**What the task asks:**
Return the data below unaltered, but strip out the pictures.

Dataset items:
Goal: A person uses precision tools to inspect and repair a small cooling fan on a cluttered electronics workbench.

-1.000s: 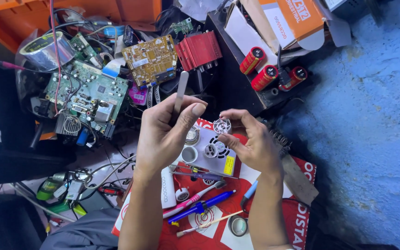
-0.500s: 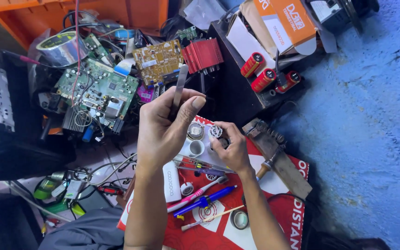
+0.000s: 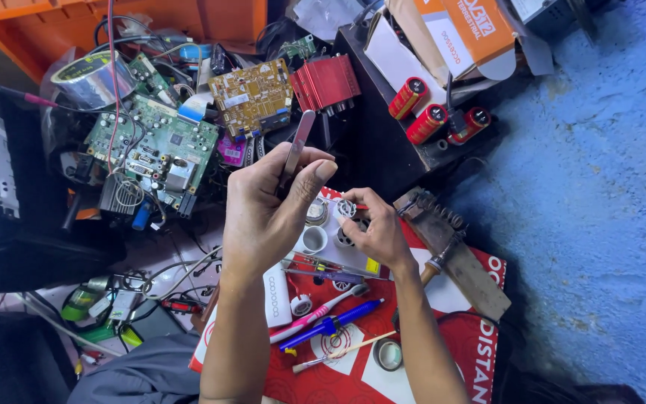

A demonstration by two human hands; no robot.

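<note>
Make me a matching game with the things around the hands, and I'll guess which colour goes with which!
Things:
1. Circuit board beside the tape roll
2. Three capacitors on the black box
3. Pen below the hands
4. Tweezers in the left hand

Colours:
A. Blue
B. Silver
C. Green
D. Red

Pairs: 1-C, 2-D, 3-A, 4-B
</note>
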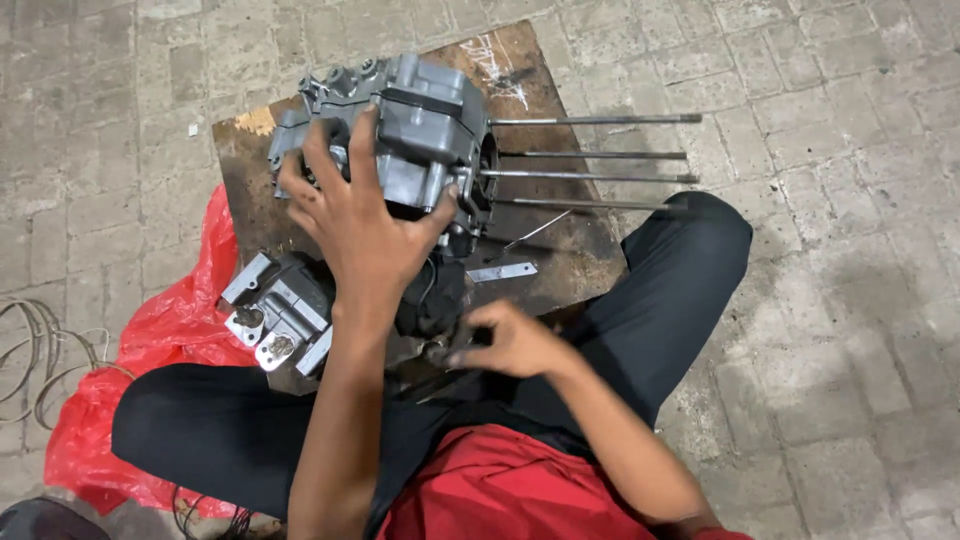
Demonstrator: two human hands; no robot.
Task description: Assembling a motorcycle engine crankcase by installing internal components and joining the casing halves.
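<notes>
A grey metal engine crankcase (430, 120) lies on a worn wooden board (560, 250) between my knees. Several long steel studs (600, 150) stick out of it to the right. My left hand (360, 220) is spread over the near side of the crankcase, fingers gripping its edges. My right hand (510, 340) is lower, at the dark near end of the engine, its fingers curled around a small dark part there. What exactly it pinches is hidden by the fingers.
A smaller grey metal casting (275, 315) sits at the board's near left corner. A flat metal strip (502, 271) lies on the board. A red plastic bag (170, 330) is under my left leg. Looped wires (30, 350) lie on the paving at far left.
</notes>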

**Response:**
Goal: A person uses precision tools to inspect and repair a small cooling fan on a cluttered electronics workbench.

-1.000s: 
-0.500s: 
+0.000s: 

A demonstration by two human hands; no robot.

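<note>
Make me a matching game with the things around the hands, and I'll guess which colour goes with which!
Things:
1. Circuit board beside the tape roll
2. Three capacitors on the black box
3. Pen below the hands
4. Tweezers in the left hand

Colours:
A. Blue
B. Silver
C. Green
D. Red

Pairs: 1-C, 2-D, 3-A, 4-B
</note>
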Demonstrator: two human hands; no robot.
Task description: Assembling a motorcycle engine crankcase by installing internal components and joining the casing halves.
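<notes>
A grey metal engine crankcase (430, 120) lies on a worn wooden board (560, 250) between my knees. Several long steel studs (600, 150) stick out of it to the right. My left hand (360, 220) is spread over the near side of the crankcase, fingers gripping its edges. My right hand (510, 340) is lower, at the dark near end of the engine, its fingers curled around a small dark part there. What exactly it pinches is hidden by the fingers.
A smaller grey metal casting (275, 315) sits at the board's near left corner. A flat metal strip (502, 271) lies on the board. A red plastic bag (170, 330) is under my left leg. Looped wires (30, 350) lie on the paving at far left.
</notes>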

The response to the exercise is now complete.